> Data
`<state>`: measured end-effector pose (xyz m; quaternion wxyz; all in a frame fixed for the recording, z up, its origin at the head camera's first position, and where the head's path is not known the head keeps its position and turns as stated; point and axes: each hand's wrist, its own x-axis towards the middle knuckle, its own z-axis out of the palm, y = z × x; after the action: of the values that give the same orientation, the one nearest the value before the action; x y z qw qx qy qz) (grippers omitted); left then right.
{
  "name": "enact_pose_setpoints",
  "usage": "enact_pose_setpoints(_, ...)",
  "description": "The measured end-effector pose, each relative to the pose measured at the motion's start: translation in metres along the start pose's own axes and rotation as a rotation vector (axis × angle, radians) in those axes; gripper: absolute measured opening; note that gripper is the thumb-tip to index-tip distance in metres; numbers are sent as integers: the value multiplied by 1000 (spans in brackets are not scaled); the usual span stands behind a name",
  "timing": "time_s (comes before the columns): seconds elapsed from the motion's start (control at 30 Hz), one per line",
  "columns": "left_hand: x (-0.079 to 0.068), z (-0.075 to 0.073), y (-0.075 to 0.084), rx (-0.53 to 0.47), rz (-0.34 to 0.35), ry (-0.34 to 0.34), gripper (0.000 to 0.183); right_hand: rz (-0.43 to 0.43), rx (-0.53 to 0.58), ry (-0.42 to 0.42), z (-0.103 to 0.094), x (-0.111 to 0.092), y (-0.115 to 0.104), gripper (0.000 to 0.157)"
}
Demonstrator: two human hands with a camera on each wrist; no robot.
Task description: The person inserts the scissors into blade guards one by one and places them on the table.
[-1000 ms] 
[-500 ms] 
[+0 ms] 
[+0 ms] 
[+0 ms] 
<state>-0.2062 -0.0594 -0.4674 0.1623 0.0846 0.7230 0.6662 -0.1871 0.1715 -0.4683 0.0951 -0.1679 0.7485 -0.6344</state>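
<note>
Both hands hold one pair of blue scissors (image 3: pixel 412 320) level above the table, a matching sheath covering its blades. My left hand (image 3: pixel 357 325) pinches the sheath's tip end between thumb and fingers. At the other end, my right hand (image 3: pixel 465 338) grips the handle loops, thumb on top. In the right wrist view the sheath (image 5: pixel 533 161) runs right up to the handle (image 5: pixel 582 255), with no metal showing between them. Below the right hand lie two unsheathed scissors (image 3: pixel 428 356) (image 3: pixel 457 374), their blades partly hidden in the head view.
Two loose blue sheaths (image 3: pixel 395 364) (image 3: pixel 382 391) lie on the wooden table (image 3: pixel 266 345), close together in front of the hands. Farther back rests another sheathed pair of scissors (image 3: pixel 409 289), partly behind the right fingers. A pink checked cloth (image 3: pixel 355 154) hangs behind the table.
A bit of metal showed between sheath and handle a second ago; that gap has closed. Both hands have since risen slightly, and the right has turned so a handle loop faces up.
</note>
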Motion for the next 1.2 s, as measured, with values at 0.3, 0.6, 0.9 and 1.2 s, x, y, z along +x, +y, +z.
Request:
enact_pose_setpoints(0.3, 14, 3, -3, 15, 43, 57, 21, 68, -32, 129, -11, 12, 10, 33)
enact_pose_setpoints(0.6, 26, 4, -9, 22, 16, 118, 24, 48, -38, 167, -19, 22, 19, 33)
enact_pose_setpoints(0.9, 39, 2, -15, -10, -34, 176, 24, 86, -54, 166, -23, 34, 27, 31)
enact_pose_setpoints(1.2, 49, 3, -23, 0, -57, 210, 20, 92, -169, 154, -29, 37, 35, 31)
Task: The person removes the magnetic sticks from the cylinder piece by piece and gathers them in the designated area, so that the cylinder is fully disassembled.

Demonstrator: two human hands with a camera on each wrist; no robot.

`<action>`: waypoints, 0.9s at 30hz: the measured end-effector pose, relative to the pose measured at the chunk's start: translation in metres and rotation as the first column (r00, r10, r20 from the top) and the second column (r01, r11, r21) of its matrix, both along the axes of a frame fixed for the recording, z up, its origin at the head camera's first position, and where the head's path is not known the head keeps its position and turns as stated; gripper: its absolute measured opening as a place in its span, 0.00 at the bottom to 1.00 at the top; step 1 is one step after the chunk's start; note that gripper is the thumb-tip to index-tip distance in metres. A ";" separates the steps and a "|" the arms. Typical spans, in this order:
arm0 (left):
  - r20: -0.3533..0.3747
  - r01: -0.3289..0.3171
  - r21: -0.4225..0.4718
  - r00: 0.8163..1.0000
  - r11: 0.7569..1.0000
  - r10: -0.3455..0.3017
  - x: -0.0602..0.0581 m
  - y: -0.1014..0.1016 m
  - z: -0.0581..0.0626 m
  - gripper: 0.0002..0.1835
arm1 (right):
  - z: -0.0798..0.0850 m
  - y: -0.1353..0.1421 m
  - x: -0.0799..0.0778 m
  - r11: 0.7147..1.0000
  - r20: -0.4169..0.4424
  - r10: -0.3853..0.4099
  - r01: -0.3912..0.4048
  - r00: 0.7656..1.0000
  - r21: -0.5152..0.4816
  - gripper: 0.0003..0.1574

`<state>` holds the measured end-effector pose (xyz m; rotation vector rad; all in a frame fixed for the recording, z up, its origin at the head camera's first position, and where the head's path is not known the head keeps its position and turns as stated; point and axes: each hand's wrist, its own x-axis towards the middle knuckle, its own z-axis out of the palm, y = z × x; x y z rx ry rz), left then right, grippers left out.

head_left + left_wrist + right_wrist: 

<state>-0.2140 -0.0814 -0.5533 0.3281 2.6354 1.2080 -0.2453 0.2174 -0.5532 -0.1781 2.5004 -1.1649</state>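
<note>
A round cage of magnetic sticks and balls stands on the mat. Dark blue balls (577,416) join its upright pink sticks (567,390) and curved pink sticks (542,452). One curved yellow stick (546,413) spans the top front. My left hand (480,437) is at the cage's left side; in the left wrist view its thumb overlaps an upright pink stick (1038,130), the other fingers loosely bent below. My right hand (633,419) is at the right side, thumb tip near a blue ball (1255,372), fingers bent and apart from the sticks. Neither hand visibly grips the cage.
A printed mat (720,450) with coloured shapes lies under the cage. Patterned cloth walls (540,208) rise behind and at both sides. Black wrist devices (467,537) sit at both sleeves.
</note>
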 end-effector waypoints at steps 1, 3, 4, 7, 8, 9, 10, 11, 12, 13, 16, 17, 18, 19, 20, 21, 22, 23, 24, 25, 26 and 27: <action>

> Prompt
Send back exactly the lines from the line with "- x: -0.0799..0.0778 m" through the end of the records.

> Task solution
  - x: -0.0799..0.0778 m
  - r11: 0.7147..1.0000
  - r20: -0.4169..0.4424
  - r10: -0.3853..0.4099
  - r01: -0.3912..0.4048
  - r00: 0.7656..1.0000
  - r21: -0.5152..0.4816
  - gripper: 0.0003..0.1574

`<state>` holds the measured end-effector pose (xyz m; rotation vector rad; all in a frame fixed for the recording, z up, its origin at the head camera's first position, and where the head's path is not known the head keeps its position and turns as stated; point and axes: each hand's wrist, its own x-axis towards the middle knuckle, its own z-axis out of the palm, y = z × x; x y z rx ry rz), left then right, grippers left out.

head_left + left_wrist + right_wrist: 

<state>-0.2140 -0.0814 -0.5533 0.3281 2.6354 1.2080 -0.2453 0.2174 -0.5532 -0.1781 2.5004 -1.1649</state>
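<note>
A round cage of magnetic sticks and balls stands on the mat. Dark blue balls (577,416) join its upright pink sticks (567,390) and curved pink sticks (542,452). One curved yellow stick (546,413) spans the top front. My left hand (480,437) is at the cage's left side; in the left wrist view its thumb overlaps an upright pink stick (1038,130), the other fingers loosely bent below. My right hand (633,419) is at the right side, thumb tip near a blue ball (1255,372), fingers bent and apart from the sticks. Neither hand visibly grips the cage.
A printed mat (720,450) with coloured shapes lies under the cage. Patterned cloth walls (540,208) rise behind and at both sides. Black wrist devices (467,537) sit at both sleeves.
</note>
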 end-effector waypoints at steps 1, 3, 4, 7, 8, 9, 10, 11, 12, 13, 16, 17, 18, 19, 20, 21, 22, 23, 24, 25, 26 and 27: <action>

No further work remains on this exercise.